Мы позволяем. Смеемся. Мы поняли. И стараемся его убедить. Он не верит.
– Это немыслимо! Небывалый факт!!! Вы хотите расстаться? – Чиновник смотрит на нас во все глаза. – У нас бывает, что супругам по двенадцати лет не удается продвинуть дело, потому что один из супругов не соглашается встретиться с другим на судоговорении!
А мы смеемся, как дети. И, пройдя все формальности, сбегаем по лестнице чуть ли не за руку, как на норвежских коньках когда-то, а ошеломленный чиновник стоит у перил лестницы, провожая нас взглядом, как человек, еще недопроснувшийся, провожает свой сон.
Глава 11
Олес Закржевский. Мое горе
Переписка с Закржевским продолжалась. Он все тяжелее болел, писал: «Боли, как будто сняли с креста». Его комната была сырая, это обостряло нефрит. Он мечтал, чтобы я прочла его книгу о Лермонтове. Он не расставался с моей первой книгой «Королевские размышления». Потом письма стали реже. Болезнь крепла. Он писал о том, как трудно преодолевать мучения. Об одиночестве. О счастье от моих писем – на краю смерти. «Почувствуйте мою радость», «она, как последняя звезда в ночи…» Затем он смолк.
– Асенька, – сказал однажды Маврикий, неся толстый журнал, – Закржевский умер. Вот некролог о нем. Незадолго до смерти о его бедности, таланте, страданиях узнала великая княгиня, перевезла его в теплое, светлое помещение, окружила заботой. Но было поздно. Не плачьте, Асенька, вы дали ему много радости…
В некрологе с кратким очерком жизни Закржевского стояло: «Уже, может быть, тогда больной, всегда одинокий, Олес проводил лето у дальних родственников в маленьком городке над Окой».

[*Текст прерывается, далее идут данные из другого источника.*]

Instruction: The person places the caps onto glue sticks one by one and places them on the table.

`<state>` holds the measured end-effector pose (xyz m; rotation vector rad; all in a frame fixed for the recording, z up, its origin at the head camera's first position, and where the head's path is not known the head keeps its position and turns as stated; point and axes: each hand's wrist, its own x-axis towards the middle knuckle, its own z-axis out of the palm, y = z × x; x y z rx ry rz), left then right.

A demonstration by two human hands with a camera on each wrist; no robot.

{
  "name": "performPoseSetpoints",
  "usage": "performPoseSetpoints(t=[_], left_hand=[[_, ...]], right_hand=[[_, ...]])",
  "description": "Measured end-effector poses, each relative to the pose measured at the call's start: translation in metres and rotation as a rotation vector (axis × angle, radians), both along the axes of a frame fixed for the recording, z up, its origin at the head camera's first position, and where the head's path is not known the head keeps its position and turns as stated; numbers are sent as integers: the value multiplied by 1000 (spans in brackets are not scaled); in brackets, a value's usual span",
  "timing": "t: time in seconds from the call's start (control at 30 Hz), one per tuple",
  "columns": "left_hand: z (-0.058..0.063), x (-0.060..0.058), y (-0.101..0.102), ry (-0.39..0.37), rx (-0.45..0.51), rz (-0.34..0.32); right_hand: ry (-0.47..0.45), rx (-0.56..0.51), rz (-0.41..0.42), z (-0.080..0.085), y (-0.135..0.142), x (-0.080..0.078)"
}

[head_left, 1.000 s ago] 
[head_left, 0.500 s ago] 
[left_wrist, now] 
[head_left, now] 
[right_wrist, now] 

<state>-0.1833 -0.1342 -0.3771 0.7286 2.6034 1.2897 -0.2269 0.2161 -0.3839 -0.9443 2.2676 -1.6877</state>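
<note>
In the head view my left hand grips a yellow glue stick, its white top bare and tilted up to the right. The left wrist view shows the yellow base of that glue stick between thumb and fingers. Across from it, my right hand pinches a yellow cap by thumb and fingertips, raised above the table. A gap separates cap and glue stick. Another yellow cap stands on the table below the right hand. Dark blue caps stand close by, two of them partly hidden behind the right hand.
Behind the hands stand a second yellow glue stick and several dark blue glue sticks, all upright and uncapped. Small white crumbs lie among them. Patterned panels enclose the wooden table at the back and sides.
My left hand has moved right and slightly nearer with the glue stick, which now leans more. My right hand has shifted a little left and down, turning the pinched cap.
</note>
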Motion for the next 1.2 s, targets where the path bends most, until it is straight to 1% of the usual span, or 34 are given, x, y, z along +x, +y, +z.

«Олес!» Спала завеса с глаз, завеса, его от меня эти годы скрывшая, сделавшая его «Александром Карловичем», писателем, оценившим мою книгу… Олес Закржевский. Я бы хотела знать, больнее ли поражает человека физическое ранение, чем душевно была поражена тогда я. Раненая, я металась от журнала – к Маврикию, Марине… Городок, городок над Окой, Таруса! Олес Закржевский. Мои четырнадцать лет!